Vivienne, une canadienne indépendante, forte et facétieuse émigrée en Californie, rencontre à San Francisco Olsen, un menuisier danois taiseux. Un soupçon d'eau de rose et les voici dans les canyons californiens, en route vers le bout du monde, la bicoque poussiéreuse d'Olsen, perdue au milieu d'un rien ocre et rocailleux. Vivienne met vite de la vie et des fleurs dans l'endroit, qu'elle transforme en oasis. On est en 1860, la guerre de secession fait rage, et Olsen s'engage bientôt, coupant leur idylle et rejouant l'abandon de Vivienne par son père pour la guerre. Qu'adviendra-t-il de Vivienne, aussi indépendante soit-elle, laissée à elle-même dans son chalet du bout du monde ? Olsen reviendra-t-il et s'il revient, leur histoire reprendra-t-elle son cours ?

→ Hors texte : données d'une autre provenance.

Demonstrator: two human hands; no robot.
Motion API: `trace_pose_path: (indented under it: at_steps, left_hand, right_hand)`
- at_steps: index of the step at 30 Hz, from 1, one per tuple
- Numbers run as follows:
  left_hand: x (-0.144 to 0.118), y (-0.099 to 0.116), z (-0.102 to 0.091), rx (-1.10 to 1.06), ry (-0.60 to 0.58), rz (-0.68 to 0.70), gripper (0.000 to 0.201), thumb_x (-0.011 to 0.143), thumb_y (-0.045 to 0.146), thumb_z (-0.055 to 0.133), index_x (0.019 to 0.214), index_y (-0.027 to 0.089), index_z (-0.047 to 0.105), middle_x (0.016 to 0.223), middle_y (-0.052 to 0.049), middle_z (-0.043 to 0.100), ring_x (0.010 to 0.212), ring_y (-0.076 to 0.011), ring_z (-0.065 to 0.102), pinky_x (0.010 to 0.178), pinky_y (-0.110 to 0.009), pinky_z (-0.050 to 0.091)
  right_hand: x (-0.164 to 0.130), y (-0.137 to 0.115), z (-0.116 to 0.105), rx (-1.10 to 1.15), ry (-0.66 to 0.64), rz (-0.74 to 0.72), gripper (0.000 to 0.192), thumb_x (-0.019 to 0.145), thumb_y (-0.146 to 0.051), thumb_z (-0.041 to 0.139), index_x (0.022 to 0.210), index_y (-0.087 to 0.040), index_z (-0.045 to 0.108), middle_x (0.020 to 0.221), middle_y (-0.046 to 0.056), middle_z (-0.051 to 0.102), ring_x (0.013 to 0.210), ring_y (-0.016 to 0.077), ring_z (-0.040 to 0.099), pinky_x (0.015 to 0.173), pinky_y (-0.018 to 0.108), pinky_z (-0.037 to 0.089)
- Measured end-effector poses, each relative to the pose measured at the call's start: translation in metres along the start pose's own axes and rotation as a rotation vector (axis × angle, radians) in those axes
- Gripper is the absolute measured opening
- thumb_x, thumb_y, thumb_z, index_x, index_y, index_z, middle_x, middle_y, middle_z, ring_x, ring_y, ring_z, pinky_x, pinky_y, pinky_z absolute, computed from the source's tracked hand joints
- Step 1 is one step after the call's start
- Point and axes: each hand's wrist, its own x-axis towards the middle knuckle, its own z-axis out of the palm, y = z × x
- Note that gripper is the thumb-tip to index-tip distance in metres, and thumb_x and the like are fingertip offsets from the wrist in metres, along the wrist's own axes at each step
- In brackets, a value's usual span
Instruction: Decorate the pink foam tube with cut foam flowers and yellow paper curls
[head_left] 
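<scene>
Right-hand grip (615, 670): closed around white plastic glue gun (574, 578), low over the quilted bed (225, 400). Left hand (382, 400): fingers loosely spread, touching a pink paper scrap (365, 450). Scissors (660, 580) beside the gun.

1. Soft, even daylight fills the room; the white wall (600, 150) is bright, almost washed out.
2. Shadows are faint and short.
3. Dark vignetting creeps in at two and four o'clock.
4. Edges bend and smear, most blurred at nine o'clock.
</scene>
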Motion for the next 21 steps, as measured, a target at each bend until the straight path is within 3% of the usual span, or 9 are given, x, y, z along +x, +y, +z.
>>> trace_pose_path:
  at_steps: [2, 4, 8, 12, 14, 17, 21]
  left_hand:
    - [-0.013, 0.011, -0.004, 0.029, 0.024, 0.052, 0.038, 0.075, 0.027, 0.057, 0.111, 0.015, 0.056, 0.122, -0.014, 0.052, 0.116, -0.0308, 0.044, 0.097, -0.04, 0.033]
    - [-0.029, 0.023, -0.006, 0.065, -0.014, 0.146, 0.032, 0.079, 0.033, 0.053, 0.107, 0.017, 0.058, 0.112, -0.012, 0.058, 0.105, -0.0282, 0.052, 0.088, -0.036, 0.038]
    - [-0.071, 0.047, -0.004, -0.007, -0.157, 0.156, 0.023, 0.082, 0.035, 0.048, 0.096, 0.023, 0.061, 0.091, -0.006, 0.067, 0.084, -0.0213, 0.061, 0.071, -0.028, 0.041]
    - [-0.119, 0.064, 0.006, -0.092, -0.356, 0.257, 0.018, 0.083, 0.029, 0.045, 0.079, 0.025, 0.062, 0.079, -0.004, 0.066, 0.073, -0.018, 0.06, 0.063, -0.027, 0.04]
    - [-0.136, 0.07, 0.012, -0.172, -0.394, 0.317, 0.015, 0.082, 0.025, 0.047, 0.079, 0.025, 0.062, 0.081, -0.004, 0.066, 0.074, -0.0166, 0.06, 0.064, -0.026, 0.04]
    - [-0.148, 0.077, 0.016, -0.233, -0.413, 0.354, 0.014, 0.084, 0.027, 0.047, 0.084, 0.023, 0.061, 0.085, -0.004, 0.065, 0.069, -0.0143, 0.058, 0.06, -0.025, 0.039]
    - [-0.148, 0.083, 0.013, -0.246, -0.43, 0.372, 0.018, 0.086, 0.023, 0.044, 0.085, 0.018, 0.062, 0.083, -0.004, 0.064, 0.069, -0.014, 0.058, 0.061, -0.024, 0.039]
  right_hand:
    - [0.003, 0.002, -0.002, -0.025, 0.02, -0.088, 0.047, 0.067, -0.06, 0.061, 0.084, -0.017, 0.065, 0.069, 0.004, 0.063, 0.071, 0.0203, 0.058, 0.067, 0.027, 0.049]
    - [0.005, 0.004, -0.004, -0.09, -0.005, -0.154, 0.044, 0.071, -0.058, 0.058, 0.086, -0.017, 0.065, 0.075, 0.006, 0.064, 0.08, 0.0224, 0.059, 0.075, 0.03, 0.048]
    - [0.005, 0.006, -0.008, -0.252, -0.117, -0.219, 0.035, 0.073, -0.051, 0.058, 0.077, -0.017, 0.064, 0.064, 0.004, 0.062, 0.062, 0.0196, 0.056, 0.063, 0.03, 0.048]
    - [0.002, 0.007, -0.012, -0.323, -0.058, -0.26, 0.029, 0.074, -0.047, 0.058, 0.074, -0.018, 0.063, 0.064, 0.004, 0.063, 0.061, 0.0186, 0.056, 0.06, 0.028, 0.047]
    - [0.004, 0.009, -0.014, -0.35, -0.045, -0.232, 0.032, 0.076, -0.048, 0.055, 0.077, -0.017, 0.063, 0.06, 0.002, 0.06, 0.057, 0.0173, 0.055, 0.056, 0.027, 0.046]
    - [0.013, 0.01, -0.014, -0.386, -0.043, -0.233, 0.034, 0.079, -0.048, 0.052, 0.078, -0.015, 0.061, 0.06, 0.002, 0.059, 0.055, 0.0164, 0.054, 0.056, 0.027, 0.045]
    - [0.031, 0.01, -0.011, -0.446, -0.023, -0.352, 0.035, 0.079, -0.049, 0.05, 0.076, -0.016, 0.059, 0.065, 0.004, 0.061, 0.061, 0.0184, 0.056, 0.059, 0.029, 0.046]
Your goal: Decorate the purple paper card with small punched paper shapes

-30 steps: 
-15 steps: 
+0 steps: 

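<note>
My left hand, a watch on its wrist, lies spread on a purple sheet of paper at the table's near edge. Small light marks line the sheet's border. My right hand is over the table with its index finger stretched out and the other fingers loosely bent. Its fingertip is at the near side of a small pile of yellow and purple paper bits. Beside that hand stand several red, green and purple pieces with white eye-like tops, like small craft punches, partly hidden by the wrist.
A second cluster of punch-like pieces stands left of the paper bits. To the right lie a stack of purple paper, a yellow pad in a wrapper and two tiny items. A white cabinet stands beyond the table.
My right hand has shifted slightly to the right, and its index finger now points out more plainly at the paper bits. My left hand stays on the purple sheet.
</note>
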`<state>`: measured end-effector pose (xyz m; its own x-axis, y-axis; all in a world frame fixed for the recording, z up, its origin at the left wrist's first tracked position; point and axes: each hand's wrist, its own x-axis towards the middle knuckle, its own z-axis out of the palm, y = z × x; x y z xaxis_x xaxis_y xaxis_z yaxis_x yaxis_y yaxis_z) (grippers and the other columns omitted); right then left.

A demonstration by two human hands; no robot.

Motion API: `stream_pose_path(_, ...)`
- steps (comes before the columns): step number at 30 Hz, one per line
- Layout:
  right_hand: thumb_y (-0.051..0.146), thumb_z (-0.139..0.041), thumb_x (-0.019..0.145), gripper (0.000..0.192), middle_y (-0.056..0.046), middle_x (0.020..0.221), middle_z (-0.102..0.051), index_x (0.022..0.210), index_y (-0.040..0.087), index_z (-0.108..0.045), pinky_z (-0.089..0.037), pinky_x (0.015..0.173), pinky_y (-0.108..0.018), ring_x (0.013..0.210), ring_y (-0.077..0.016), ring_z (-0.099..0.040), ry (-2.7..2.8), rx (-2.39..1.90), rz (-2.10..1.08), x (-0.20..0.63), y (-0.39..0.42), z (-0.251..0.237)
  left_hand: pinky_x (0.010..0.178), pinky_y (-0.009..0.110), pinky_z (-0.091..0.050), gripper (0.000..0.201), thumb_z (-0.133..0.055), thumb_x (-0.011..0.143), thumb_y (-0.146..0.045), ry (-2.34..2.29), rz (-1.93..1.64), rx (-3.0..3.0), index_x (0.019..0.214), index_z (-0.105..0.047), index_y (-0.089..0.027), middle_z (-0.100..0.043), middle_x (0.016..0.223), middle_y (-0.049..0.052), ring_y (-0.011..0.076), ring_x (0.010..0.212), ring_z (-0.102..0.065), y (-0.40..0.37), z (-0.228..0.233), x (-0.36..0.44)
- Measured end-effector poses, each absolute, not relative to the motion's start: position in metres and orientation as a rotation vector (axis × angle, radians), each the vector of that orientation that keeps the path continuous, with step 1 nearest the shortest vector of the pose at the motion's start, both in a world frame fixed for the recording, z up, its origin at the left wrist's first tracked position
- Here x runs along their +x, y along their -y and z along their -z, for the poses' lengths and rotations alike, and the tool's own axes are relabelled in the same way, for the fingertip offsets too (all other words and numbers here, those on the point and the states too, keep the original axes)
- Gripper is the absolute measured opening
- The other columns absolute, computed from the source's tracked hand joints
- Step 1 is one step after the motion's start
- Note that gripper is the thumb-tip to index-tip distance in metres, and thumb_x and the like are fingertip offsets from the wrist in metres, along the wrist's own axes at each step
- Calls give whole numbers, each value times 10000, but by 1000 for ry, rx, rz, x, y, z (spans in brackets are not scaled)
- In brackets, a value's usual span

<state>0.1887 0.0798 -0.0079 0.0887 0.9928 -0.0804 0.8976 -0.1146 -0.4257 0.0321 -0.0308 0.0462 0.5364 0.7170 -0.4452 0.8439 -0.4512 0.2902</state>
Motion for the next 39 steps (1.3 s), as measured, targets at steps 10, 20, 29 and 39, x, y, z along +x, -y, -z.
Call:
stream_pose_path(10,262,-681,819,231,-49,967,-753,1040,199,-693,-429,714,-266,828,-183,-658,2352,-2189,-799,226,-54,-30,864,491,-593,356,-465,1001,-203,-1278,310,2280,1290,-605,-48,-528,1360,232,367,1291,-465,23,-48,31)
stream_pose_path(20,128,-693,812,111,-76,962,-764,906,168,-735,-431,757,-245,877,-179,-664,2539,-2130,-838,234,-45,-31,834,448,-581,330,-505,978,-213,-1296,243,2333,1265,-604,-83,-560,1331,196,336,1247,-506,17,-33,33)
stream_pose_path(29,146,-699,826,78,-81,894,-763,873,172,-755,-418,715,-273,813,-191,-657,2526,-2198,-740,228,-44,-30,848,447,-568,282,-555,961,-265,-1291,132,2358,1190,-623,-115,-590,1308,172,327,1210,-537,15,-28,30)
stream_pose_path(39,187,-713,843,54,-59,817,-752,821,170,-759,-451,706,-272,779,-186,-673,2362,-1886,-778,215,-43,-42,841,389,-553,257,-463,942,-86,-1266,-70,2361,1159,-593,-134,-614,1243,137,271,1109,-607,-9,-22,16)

Phrase qui m'a marquée, lorsqu'il revient, elle lui demande "comment c'était, ta guerre". Il répond que c'était long et pas à quoi il s'attendait. Elle a n'est pas surprise.
D'aucuns diront que le film est trop long et trop léché pour un western. Moi, j'y ai trouvé les codes du genre (la poussière, la crasse, la violence crue, le shérif, le saloon, le méchant, les mustangs, les cactus et l'esprit revanchard), saupoudrés d'une intéressante sensibilité à la Viggo Mortensen (
notamment la scène où Olsen revient après la guerre et qu'il demande de qui est l'enfant, avant de laisser Vivienne effondrée. Lorsqu'il revient de s'être baigné, tout passe par les expressions de visage - elle sourit compulsivement et lui fait une moue qui exprime le fait qu'il est à la fois impuissant et désolé).
.
Et ce qui m'a le plus plu, c'est la recherche dans les plans (ce sublime cut final en contrejour à cheval sur la plage avec un arbre mort au 1er plan) les couleurs (notons le mustang palomino assorti au désert), et l'esthétique picturale qui alterne entre des plans quasi fauves ou impressionnistes (la scène introductive dans la forêt vert tendre ou les scènes oranges dans le désert) et des plans clairs-obscurs tout droit sortis d'un tableau de Rembrandt (le Souper à Emmaus) ou Georges de la Tour (Madeleine pénitente). Il y a un côté contemplatif marqué, c'est mon truc.
Le film perd des points par sa longueur (20 min de trop), son scénario qui en dévoile trop tout de suite (non pas que j'aurais aimé que ce soit plus linéaire, mais la 2ème scène en dit trop d'emblée), sa vision un peu réductrice de la sensualité et par une sorte de manichéisme légèrement cliché (le méchant est trop méchant,
on se serait passés de la syphilis, pourquoi ajouter du glauque au glauque ?...
).
Il re-gagne des points par la profondeur des sentiments montrés, l'humanisme du protagoniste et le jeu d'actrice formidable de Vicky Krieps qui campe une féministe avant l'heure, convaincante et puissante. Avec un Viggo Mortensen, qui, du haut de ses 65 ans, reste agréable à regarder.
Un western qui se laisse regarder, même quand ce n'est pas notre tasse de thé.